阮鳳歌笑了。
    只不過那笑容帶著掩飾不住的嘲諷。
    井蛙不可以語海,夏蟲不可以語冰,果然是極有道理的。
    “所以呢?”
    阮鳳歌挑了挑眉毛,面無表情。
    就算真的喜歡又如何?
    難道她會稀罕?
    到底是誰給秦非的錯覺,讓他以為自己可以與攝政王相提并論?
    有的比嗎?
    “我現在的確一無所有。
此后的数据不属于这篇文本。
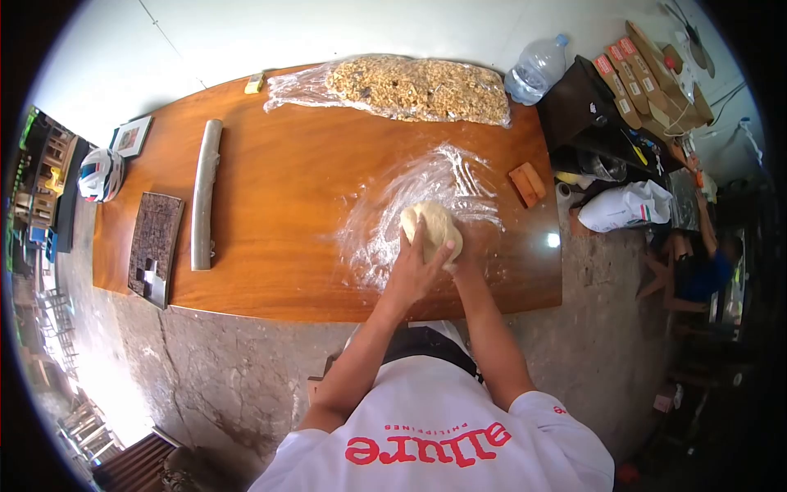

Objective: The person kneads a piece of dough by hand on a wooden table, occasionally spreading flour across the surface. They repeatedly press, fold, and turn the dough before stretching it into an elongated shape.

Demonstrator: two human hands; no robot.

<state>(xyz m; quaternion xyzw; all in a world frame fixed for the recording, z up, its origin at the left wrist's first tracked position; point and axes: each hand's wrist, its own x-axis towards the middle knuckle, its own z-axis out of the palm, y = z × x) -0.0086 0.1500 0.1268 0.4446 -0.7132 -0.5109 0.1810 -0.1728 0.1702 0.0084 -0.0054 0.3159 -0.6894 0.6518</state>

”秦非好像察覺到了阮鳳歌瞧不上他的意思,當下冷聲道:“但是你記住,遲早有一日,我會讓所有人都知道他們瞧不起我是錯的,也會讓我心愛的女人心甘情愿地跪伏在我的腳下!”
    阮鳳歌看著秦非。
    這個人,以前并不是這樣。
    他是個沒有什么太大野心的人,所以日子過得平平常常。
    每日就知道跟著阮素素后面追,要么就是跟那些紈绔子弟一起喝酒玩樂。
    所以,當他說出這番話的時候,阮鳳歌只覺得很可笑。
    以往擁有著高貴的身份,不思進取,根本不想著為秦國公府的將來著想,如今已經跌落泥潭,卻又想要重新站起來。
    說真的,還不是阮鳳歌瞧不起秦非。
    早就被秦老夫人慣壞的孩子根本不懂得人間疾苦,更遑論以前礙于他身份不敢與他對峙的人總會找機會去打彎他的脊梁?
    只可惜,現在的秦非還不懂。
    這世間,所有饋贈都是明碼標價,只不過付出的東西不同罷了。
    “鳳歌,你有沒有發現,你真的越來越像你姐姐了。”
    沒等阮鳳歌回應,秦非的臉上就浮現出一種近似于癡迷的神色。
    下一刻,一塊巴掌大小的石板直接砸在了秦非的臉上,力道之大差點毀了秦非的臉。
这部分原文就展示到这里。